Whether you are a woman or a man, the key lessons are the same: Temperament is one of the most important factors in approaching an investment, and therefore may impact potential future investment return. Loften found that, like Buffett, women have a bias towards a calm temperament, have a longer-term outlook, emphasize research, trade less, and remain steady under pressure.

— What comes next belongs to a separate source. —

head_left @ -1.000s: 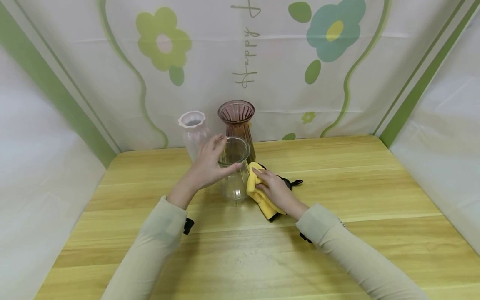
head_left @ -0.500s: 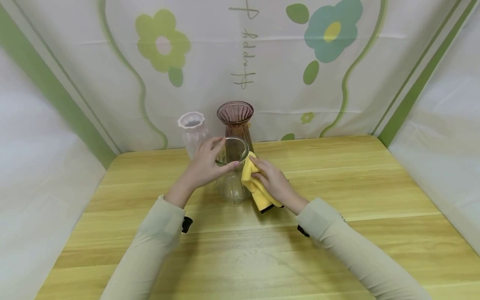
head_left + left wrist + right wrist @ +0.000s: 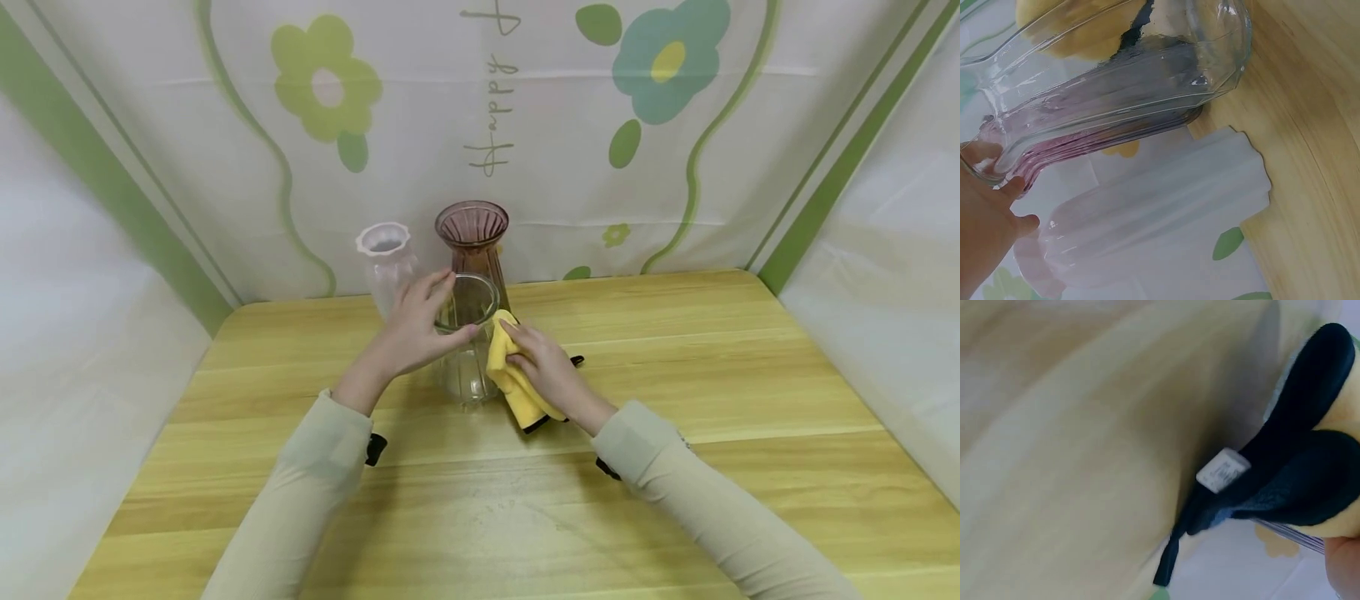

There have been many studies over the years about behavioral biases in investing, and how these biases affect investment results. Some of the more common biases for both men and women are:
- Confirmation Bias:
People like to think that they carefully gather and evaluate facts and data before coming to a conclusion. But they don’t. Instead, they tend to reach a conclusion first, and then afterward gather facts and fit those facts in a way to support their pre-conceived conclusion. When the conclusion fits with their desired outcome (which it usually does), so much the better. For example, an investor hears about a hot stock or fund from an unverified source and is intrigued by the potential returns. That investor chooses to research the stock in order to “prove” its touted potential is real, and finds nothing but green flags about the investment (such as growing cash flow or a low debt/equity ratio), while glossing over financially disastrous red flags, such as loss of critical customers or dwindling markets.
- Choice paralysis:
Intuitively, it seems the more choices an investor has, the better. However, studies show that too many choices can lead to decision paralysis due to information overload. For example, participation in 401(k) plans among employees decreases as the number of investable funds offered increases.
- Recency bias:
People tend to extrapolate recent events into the future indefinitely. Some investors watch a bull market run along, and forget about the cycles when it didn’t. As far as recent memory serves those investors, the market should keep going up. When the market is down, those same investors become convinced that it will never climb out, so they want to cash out their portfolios and stick the money in a mattress. They “know” the market isn’t going back up because the recency bias tells them so. But then one day it does, and they are left on the sidelines. At Tarbox, we focus on the long view and consider as many factors as possible (the market goes up AND down), and allocate client portfolios accordingly.
Men, women – people in general – approach many things differently. Investing is just one of them. Understanding the motivations and emotions that influence decision-making can help to make better, more profitable investment decisions.
Many people have come up with complex variables while trying to uncover Warren Buffett’s valuation models, his trading secrets, and have spent hours quizzing his inner circles. Maybe they have overlooked what matters most.
When asked if he “invests like a girl”, Buffett replied: “I plead guilty.”